YOUR GOAL
Return each line in the records below that includes "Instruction".

(Extracted data entries)
BEGIN

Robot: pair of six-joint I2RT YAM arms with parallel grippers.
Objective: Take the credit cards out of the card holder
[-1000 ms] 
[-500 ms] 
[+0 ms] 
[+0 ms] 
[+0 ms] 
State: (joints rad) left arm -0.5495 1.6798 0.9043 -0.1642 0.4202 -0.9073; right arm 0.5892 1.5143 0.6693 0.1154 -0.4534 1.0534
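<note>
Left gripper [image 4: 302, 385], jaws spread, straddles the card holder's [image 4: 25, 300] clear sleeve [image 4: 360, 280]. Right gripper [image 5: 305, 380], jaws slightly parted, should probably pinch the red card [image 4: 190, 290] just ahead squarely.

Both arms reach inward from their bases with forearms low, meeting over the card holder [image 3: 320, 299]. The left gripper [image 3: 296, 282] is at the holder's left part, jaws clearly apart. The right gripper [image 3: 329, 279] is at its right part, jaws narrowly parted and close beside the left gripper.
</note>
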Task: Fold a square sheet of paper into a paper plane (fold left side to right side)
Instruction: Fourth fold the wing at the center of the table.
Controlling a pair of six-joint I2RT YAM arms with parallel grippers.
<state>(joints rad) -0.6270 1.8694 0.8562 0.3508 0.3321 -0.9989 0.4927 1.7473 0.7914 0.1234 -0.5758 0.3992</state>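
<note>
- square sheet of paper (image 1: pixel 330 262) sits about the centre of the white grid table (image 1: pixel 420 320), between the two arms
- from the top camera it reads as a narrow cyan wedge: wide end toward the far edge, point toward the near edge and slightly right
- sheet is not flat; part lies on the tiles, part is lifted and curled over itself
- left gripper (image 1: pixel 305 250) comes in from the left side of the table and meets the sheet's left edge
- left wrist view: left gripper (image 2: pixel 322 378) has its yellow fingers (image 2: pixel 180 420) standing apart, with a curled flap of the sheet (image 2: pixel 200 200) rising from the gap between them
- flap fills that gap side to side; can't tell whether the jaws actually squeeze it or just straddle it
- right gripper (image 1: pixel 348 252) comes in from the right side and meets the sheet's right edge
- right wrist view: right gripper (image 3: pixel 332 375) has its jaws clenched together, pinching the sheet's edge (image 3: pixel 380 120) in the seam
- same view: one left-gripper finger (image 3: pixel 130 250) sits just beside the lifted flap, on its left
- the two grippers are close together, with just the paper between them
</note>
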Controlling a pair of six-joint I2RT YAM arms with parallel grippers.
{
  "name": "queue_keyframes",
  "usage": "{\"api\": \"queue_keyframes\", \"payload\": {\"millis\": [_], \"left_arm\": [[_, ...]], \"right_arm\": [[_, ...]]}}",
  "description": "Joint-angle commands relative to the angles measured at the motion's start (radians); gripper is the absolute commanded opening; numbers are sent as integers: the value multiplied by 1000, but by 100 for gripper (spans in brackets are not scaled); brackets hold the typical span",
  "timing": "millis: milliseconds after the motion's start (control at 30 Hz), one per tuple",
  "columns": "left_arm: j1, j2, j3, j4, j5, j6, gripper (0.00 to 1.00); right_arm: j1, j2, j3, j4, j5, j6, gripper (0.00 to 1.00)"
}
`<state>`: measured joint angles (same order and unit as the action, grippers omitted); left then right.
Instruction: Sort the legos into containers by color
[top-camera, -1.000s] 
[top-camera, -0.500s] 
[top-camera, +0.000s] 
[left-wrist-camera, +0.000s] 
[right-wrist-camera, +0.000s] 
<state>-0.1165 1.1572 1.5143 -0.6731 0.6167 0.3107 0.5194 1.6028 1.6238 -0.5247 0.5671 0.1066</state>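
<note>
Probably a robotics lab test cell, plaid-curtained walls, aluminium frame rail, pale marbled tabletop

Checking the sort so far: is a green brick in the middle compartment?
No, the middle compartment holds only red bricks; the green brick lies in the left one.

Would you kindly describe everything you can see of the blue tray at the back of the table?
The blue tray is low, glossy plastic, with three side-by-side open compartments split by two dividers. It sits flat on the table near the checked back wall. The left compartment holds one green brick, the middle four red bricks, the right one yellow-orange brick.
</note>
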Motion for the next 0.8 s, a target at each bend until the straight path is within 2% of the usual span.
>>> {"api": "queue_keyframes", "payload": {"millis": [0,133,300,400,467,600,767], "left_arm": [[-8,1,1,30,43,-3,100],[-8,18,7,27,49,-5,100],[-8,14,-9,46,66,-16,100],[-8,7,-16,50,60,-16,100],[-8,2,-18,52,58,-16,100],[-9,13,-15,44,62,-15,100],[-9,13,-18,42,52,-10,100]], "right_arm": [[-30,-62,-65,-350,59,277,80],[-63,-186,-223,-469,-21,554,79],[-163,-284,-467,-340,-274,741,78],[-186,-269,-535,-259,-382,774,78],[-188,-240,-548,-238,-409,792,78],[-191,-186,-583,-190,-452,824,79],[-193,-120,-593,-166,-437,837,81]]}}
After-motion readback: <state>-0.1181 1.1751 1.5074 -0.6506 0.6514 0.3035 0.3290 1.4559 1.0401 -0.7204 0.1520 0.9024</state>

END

REPLY TO THE EXERCISE
Instruction: Fourth fold the wing at the center of the table.
Instruction: Sort the legos into containers by color

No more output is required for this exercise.